BY Dollita Okine, 2:00pm March 06, 2024,

From slums of Rio to world stage, how ballerina Ingrid Silva made history with her dancing shoes

Ingrid Silva is pushing the boundaries of the ballet profession. Photo Credit: Instagram

Ingrid Silva is pushing the boundaries of the ballet profession. Silva, who was born and raised in Rio de Janeiro, recounted that her mother encouraged her family to play sports despite their lack of wealth. As a result, she started swimming at the age of three months.

She told People, “I loved swimming. I actually joined an Olympic team in Brazil. But then ballet came around when I was 8 years old. Which is sometimes considered old. But I just fell in love with the discipline and hard work. I learned something new every day. I felt like I was defying gravity.”

After working for two touring companies in Brazil, the trailblazer relocated to New York and joined the Dance Theater of Harlem at the age of 18.

According to the dancer, it is her duty to inspire the next generation. She stated, “I honestly think it’s a huge responsibility to be an inspiration for them, especially because when I was growing up, I didn’t feel like I see myself in the dance world, especially in Brazil. Things started to developing as I came to New York, and I saw more diversity in all senses. But I think it’s really powerful to be the person that people get inspired by every day. I have a very amazing audience who has been following my story since the beginning. So when I’m in different cities and get to meet the fans backstage, it’s really beautiful.”

Silva has faced racial inequities in the profession, which she hopes to tackle. She told the network that she had to use makeup to color in her pointe shoes until 2019 when they began making her skin tone. She also struggled with tight leotards and shoes designed to fit a specific body shape.

The Hub reports that the 36-year-old rose to international recognition by being the first Black ballerina to perform in pointe shoes that were painted the same color as her skin. The “afro” pointe shoes, which were seen during her New York performances, gained so much popularity that The Smithsonian National Museum of African American History and Culture in Washington, D.C., invited them to display in 2018.

Today, she dreams of making her own line explaining, “My personal goal and dream is to create my own line — I love what Rihanna did with Fenty makeup, and I feel like it would be amazing to do that with point shoes.”
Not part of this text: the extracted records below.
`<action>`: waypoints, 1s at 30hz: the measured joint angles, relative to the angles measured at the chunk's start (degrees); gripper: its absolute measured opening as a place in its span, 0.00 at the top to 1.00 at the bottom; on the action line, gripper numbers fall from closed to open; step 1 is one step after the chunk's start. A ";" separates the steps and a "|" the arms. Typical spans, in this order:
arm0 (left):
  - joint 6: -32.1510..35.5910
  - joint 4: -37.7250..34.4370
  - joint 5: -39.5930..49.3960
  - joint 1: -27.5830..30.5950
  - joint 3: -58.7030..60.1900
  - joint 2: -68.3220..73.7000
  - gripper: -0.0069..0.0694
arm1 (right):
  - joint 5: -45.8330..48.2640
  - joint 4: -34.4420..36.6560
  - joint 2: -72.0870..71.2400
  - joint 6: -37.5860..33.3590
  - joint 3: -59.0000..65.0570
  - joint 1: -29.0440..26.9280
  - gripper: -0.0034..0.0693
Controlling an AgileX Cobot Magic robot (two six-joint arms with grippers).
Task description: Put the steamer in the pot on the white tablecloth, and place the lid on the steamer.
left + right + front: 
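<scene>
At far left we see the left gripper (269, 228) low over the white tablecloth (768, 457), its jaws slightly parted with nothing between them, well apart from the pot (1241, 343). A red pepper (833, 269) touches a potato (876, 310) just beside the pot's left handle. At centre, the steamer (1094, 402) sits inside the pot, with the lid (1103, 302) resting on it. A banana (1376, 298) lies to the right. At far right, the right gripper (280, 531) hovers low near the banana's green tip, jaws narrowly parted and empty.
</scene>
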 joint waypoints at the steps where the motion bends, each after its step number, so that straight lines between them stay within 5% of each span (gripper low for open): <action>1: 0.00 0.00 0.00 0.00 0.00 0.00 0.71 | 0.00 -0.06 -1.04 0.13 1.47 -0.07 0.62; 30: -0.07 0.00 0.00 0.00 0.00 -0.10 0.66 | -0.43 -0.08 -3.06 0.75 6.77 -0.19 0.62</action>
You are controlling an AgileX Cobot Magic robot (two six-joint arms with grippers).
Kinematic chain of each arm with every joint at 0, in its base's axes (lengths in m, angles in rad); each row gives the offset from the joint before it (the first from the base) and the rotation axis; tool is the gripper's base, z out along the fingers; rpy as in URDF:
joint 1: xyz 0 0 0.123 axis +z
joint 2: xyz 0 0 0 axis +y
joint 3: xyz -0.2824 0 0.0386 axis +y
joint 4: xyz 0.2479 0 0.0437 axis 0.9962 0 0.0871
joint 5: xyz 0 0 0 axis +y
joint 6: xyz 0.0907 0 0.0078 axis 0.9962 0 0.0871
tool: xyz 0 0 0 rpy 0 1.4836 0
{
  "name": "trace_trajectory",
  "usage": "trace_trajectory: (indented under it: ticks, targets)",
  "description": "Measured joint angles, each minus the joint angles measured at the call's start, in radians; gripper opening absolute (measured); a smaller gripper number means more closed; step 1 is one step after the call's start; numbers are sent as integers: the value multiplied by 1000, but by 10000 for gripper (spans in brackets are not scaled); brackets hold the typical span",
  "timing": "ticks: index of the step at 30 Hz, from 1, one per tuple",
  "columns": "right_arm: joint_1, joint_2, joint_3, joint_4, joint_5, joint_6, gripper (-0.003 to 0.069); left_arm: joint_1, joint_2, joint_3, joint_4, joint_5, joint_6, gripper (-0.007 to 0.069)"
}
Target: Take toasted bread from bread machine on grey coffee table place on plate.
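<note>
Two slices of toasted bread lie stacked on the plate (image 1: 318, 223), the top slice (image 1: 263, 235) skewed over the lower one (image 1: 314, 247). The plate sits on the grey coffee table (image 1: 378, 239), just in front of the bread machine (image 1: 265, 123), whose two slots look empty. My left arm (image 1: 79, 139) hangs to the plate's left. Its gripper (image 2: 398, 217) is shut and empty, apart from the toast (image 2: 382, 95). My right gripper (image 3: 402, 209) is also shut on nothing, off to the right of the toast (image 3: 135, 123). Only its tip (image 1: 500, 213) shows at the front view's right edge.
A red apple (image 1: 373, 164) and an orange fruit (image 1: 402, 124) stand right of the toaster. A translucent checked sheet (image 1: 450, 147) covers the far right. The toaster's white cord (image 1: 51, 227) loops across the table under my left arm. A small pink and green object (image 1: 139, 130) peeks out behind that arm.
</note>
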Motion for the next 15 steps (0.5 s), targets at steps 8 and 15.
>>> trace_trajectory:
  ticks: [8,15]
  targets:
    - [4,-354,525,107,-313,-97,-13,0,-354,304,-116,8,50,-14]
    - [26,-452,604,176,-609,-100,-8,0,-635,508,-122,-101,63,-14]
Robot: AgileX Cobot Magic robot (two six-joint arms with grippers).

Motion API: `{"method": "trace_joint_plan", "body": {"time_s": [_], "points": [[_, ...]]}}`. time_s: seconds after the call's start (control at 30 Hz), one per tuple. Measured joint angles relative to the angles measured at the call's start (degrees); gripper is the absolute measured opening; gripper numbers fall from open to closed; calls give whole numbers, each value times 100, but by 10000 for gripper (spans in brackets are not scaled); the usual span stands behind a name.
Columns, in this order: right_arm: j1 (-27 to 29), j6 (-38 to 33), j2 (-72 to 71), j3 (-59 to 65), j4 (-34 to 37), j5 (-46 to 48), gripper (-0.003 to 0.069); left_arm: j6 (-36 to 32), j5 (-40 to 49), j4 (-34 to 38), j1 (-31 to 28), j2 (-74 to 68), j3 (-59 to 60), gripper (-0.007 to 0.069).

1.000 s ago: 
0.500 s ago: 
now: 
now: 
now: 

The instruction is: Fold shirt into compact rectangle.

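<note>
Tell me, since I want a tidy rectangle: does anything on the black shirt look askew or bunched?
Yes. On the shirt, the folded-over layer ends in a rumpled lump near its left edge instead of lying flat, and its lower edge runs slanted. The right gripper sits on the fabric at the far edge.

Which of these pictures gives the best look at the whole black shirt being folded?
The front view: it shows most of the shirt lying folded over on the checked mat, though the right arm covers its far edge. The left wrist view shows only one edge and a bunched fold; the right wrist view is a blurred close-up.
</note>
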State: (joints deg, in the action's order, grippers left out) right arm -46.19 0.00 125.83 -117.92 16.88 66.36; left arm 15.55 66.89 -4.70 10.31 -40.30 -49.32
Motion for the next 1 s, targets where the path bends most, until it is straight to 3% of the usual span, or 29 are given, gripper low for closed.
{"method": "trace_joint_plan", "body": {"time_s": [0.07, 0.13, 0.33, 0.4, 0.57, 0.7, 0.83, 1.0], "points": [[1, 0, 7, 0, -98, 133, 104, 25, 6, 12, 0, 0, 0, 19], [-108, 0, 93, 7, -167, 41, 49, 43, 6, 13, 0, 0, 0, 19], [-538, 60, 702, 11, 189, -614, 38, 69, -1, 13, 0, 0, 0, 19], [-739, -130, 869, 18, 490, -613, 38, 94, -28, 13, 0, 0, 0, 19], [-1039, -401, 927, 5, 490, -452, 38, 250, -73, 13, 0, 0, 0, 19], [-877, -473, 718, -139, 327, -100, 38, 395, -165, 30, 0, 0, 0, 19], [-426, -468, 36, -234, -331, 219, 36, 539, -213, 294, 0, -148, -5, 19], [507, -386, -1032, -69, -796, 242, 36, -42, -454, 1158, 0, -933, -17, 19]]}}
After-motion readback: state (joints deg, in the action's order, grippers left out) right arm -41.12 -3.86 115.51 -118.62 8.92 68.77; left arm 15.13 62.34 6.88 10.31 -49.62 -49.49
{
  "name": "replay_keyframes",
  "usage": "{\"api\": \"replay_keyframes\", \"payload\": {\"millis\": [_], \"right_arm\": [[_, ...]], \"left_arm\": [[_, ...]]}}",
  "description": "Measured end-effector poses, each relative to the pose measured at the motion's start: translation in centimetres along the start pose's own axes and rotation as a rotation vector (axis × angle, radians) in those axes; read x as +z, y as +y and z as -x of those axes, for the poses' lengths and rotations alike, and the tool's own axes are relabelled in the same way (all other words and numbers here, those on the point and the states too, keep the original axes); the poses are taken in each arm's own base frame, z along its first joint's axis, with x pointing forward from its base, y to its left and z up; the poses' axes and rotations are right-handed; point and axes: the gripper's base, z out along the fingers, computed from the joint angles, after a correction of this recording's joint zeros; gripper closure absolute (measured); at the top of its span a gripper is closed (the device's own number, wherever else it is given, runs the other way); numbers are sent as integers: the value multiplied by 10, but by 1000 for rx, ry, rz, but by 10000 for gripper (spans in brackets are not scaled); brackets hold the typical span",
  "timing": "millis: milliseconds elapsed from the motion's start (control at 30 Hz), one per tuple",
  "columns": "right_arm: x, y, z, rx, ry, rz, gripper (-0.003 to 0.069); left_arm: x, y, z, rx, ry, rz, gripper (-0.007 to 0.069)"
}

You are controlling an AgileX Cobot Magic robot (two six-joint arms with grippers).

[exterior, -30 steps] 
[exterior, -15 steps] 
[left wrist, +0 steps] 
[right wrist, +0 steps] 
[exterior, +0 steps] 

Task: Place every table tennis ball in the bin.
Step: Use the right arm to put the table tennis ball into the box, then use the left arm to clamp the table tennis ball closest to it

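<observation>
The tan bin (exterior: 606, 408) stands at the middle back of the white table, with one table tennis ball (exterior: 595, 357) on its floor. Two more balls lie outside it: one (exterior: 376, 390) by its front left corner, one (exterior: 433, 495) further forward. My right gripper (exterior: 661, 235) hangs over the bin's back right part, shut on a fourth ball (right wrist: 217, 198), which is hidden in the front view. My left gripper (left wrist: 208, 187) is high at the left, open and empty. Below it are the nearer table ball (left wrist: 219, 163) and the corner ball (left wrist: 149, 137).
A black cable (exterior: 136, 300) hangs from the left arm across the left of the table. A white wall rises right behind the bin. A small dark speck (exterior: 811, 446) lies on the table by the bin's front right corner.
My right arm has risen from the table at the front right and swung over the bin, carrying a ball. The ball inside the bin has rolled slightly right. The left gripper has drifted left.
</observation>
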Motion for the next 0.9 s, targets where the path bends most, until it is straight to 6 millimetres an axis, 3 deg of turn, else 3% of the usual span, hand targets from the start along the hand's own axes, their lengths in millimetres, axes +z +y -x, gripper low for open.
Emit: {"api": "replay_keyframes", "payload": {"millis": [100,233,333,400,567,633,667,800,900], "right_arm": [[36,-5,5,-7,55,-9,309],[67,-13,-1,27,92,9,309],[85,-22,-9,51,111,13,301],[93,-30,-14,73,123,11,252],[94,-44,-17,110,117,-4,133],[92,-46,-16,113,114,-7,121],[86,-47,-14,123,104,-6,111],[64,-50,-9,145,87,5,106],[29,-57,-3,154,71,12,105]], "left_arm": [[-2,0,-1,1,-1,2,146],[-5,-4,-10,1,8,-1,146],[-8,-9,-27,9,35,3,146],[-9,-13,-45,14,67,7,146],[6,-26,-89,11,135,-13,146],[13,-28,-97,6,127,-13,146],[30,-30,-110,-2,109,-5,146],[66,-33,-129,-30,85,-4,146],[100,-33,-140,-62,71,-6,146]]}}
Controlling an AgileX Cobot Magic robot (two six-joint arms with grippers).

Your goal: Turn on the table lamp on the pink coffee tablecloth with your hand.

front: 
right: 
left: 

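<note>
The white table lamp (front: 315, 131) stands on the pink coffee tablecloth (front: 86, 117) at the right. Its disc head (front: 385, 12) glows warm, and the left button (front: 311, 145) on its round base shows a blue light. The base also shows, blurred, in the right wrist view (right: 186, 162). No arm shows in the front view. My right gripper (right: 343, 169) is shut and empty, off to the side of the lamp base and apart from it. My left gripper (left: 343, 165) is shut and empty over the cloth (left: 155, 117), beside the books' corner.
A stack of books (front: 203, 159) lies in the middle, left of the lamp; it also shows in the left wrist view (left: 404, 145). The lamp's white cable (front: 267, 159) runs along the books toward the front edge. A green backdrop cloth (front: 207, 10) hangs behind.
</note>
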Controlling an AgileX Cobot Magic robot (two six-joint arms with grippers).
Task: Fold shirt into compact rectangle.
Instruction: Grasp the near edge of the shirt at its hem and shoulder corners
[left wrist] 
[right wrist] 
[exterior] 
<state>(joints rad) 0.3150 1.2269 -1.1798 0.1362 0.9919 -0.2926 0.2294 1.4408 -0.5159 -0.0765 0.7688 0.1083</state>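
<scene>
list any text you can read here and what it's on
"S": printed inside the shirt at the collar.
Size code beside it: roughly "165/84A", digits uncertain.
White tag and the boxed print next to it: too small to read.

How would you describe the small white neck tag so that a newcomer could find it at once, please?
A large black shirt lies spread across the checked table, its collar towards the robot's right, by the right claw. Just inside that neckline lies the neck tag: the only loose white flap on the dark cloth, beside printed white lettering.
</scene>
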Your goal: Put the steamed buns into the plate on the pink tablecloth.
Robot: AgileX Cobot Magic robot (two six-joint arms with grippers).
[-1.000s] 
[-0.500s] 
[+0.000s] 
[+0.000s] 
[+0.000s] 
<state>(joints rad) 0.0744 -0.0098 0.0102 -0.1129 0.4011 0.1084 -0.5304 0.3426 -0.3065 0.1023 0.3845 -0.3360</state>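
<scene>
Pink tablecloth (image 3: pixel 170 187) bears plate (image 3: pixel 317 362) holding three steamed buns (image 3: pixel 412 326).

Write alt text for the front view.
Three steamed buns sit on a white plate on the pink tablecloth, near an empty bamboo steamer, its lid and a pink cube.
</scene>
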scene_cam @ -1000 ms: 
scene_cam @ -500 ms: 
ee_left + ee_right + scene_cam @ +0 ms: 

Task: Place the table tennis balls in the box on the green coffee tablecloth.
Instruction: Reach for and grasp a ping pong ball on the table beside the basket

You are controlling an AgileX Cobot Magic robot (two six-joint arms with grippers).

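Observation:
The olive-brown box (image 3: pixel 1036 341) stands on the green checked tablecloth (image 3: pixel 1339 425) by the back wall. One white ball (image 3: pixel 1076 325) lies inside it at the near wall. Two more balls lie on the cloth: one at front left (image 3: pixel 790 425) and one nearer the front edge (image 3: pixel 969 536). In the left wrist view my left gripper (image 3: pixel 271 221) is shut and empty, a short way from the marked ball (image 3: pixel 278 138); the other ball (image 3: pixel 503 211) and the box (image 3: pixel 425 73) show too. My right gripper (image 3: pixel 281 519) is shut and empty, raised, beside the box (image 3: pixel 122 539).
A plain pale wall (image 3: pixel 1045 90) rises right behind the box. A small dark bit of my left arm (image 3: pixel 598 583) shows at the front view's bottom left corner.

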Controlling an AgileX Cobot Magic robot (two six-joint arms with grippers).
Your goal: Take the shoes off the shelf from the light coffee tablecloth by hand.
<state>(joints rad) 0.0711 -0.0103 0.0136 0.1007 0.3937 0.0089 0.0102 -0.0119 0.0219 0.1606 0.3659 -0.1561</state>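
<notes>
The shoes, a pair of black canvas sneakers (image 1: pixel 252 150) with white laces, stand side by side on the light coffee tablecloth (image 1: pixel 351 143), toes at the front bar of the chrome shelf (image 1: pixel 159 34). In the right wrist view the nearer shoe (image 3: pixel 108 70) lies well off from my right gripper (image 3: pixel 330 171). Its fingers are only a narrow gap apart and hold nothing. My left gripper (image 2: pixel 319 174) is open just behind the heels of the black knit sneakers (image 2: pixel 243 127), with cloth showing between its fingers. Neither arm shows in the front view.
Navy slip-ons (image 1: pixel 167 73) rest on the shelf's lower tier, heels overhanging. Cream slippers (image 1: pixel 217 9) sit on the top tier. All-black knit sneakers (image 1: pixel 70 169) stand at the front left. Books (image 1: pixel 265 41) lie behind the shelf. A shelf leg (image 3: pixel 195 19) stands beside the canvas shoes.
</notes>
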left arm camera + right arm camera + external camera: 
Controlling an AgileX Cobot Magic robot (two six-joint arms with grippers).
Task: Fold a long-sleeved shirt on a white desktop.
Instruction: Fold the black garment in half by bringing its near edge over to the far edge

Silva continued, “Ballet has been evolving. There is still a certain way you have to look but you see different body shapes on stage now. It’s not just the European bodies from where Ballet was invented. You’ll see non-binary dancers on stage now. It’s a huge change, and it’s really beautiful for the next generation to see that it’s possible to do ballet, no matter what you look like.”

Despite all of her postpartum bodily changes, her love of dancing kept her dancing during her pregnancy and helped her return to her career after giving birth to her baby in 2020. However, the dancing industry typically subtly pushes women to have a certain appearance.

She has nevertheless leveraged her body changes for her benefit, as she noted, “I feel like I am dancing better than ever. I feel that my artistry when I step on stage has a different meaning. This body, it’s part of an art form, but it’s also a motherly place. She also loves her daughter being able to watch her perform from backstage. It’s important for her to know her mom worked. That’s very empowering for girls.”

Silva is one of the co-founders of Blacks in Ballet, a global database of Black ballet dancers’ biographies that casting agents and dance companies frequently consult.

She also founded the PodHer project in 2017, a non-profit organization dedicated to amplifying women’s voices while creating alliances and camaraderie. Since its inception, it has expanded to provide women with global resources, career possibilities, and networking panels.

Silva’s reputation has grown significantly, with appearances in a short Nike film narrated by Serena Williams and ads for brands such as Cadillac.

She revealed that seeing that certain well-known celebrities, such as Alicia Keys and Jennifer Garner, were fans of hers made her understand “how my story has really gained to places, and I had no idea. It’s been amazing.”

Silva has represented the United States State Department as a cultural ambassador, taken part in community service projects in Israel, Jamaica, and Honduras, and given a speech at the 2018 UN Social Good Summit.

She has also written the book “A Sapatilha Que Mudou Meu Mundo,” a Brazilian bestseller that recounts her extraordinary life and inspires other Afro-Brazilians to follow their ambitions.